**What is needed:** The answer is one number: how many lines in the data below hold "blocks".

**Listed entries:**
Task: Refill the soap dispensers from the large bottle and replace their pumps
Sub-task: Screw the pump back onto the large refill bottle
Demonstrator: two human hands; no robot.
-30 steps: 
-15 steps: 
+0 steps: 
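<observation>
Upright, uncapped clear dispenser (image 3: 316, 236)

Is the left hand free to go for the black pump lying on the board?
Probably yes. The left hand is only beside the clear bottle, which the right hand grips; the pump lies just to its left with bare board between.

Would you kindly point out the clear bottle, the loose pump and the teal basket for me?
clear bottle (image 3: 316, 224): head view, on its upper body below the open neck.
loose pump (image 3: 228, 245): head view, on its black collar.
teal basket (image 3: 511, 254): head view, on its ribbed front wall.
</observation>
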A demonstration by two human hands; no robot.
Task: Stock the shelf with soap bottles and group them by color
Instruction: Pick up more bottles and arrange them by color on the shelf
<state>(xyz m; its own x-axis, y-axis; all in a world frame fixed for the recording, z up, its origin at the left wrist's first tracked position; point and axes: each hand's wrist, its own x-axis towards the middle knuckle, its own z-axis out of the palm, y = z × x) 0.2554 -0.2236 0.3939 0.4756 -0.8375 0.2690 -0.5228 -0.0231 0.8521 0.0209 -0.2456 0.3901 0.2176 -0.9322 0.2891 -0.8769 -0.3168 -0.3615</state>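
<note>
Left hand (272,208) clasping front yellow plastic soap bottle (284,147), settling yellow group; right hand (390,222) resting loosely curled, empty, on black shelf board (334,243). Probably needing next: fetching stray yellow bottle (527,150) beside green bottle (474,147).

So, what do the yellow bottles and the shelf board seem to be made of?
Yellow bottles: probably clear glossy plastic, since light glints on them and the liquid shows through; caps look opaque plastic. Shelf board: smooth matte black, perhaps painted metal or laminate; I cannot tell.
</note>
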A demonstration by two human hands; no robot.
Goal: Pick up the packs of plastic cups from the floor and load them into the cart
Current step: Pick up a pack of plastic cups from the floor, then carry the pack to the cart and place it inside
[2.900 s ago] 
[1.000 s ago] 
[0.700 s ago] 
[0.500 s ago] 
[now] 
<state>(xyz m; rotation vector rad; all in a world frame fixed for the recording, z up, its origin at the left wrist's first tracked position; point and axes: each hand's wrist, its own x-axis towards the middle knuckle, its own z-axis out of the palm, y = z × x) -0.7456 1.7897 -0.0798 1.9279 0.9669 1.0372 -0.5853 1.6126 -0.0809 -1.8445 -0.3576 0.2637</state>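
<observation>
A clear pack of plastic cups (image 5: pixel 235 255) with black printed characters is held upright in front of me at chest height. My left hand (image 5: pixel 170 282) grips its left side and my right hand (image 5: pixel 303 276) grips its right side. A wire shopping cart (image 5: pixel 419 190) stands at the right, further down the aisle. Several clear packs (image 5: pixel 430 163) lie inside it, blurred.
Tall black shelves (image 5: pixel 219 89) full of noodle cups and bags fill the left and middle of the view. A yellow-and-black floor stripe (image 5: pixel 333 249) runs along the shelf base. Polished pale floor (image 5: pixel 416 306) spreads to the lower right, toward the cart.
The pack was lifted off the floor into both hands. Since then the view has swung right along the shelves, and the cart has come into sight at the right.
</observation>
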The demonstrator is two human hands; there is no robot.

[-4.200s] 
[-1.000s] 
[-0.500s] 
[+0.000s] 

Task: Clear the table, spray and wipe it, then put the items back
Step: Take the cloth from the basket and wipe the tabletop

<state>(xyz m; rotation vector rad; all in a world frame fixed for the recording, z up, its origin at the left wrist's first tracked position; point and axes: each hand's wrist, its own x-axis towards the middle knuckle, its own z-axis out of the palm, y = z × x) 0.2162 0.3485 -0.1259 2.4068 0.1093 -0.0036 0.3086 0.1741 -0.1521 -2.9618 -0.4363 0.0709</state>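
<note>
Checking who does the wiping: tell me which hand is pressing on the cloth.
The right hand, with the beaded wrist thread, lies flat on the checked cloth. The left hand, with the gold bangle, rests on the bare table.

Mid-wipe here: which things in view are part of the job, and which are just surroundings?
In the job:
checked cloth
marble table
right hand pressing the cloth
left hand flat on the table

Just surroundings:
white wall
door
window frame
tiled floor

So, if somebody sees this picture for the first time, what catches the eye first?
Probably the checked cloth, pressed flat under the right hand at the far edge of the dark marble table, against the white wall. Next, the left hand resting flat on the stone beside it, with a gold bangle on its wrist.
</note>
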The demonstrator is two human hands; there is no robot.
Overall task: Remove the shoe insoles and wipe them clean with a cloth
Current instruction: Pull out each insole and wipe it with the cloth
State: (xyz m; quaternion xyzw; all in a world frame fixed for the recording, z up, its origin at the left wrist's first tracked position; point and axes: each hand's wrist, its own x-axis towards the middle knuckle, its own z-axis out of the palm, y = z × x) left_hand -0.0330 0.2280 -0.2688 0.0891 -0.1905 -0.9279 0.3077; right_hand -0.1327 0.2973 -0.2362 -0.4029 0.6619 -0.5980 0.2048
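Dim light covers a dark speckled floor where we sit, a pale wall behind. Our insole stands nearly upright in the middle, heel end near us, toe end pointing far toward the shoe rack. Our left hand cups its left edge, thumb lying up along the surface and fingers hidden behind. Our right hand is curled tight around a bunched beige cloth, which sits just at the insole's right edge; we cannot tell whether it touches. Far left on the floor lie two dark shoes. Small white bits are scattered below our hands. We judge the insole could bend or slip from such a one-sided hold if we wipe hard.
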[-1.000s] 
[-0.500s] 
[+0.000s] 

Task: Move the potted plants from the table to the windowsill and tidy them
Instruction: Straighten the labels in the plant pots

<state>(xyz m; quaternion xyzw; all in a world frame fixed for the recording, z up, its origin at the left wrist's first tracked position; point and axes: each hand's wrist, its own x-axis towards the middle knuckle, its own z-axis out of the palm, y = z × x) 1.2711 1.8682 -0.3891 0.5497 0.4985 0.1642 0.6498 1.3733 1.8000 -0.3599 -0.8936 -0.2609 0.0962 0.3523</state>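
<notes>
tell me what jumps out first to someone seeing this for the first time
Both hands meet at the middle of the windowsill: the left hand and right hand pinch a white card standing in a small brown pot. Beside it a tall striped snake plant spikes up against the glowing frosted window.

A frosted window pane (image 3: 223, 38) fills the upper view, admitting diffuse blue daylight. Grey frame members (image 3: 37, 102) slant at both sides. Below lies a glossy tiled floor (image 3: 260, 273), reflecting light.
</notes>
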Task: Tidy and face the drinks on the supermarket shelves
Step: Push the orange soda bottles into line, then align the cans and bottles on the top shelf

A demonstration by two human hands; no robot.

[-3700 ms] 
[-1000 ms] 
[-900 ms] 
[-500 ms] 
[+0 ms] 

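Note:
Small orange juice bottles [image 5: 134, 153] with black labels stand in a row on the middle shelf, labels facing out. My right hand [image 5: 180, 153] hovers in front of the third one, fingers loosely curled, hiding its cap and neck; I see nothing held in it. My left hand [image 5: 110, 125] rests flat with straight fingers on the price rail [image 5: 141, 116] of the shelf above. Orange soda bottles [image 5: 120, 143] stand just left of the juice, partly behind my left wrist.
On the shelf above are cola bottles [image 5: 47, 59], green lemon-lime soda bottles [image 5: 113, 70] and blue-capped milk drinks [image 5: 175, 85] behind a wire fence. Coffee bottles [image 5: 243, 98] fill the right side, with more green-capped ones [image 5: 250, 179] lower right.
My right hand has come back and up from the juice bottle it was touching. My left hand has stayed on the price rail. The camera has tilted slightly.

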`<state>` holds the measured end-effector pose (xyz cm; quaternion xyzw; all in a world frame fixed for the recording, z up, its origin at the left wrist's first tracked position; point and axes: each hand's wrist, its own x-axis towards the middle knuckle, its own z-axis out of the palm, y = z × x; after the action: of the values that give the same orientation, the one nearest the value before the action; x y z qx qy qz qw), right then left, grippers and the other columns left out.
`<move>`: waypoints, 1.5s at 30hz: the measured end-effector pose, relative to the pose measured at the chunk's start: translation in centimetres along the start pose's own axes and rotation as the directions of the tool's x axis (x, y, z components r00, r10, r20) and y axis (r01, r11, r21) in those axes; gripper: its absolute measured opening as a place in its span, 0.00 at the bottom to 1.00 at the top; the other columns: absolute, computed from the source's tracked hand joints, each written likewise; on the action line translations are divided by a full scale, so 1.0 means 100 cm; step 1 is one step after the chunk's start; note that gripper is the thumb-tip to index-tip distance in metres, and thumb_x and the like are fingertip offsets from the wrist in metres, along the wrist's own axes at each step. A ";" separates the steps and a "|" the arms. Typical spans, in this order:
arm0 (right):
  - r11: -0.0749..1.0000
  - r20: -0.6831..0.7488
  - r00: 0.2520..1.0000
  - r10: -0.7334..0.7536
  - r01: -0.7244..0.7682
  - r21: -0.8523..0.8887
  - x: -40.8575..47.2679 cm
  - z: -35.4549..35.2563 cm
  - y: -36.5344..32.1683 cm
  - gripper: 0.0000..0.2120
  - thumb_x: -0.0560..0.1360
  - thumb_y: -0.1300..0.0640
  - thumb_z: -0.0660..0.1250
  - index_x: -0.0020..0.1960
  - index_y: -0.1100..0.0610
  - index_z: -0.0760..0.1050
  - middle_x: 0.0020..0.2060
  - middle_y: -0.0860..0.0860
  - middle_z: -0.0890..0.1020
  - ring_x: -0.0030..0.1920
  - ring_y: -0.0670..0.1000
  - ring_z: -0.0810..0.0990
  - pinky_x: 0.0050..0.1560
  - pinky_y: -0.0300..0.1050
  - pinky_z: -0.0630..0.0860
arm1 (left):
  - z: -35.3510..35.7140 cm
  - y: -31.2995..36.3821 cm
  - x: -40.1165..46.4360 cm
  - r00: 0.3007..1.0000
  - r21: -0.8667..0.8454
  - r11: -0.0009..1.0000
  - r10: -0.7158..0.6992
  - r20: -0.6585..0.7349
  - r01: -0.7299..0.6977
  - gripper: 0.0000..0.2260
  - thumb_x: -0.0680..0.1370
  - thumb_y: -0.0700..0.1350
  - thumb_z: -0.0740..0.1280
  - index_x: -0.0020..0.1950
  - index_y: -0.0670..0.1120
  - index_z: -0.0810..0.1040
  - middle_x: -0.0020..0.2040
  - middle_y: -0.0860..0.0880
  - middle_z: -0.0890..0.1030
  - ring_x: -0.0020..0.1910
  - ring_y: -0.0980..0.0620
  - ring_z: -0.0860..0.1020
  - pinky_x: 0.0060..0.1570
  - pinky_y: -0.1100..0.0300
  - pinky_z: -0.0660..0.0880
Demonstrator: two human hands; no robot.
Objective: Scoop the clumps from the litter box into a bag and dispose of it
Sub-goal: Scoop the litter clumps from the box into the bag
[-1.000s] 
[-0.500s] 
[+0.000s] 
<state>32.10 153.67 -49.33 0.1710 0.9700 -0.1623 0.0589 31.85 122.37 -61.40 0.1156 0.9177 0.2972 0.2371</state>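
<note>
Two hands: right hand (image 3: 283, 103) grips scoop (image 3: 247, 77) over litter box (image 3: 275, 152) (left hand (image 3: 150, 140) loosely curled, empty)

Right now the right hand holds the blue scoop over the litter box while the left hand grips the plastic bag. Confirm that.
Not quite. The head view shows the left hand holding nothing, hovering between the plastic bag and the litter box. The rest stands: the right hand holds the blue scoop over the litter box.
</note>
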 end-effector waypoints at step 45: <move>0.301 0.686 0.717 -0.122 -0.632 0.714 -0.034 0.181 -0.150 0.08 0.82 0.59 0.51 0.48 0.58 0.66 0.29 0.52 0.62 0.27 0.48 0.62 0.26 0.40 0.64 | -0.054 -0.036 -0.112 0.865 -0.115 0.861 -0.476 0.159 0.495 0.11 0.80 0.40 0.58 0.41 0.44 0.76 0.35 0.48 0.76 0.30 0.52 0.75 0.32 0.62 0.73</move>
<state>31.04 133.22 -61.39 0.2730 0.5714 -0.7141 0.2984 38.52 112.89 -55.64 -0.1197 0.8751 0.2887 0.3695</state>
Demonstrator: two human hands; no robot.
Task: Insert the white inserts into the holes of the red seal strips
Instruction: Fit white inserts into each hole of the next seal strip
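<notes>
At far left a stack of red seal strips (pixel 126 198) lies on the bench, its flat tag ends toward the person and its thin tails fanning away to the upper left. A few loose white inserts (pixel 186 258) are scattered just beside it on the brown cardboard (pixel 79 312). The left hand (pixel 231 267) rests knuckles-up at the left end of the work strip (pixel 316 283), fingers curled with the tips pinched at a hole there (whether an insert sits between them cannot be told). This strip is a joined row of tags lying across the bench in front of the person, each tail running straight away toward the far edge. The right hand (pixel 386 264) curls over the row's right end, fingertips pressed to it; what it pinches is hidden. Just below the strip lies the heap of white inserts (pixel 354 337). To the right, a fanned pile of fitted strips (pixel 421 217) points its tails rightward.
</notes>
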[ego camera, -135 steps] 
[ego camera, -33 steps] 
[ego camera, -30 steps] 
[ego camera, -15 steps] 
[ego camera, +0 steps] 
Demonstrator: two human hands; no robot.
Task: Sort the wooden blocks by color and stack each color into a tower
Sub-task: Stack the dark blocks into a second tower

**Output for this task:** 2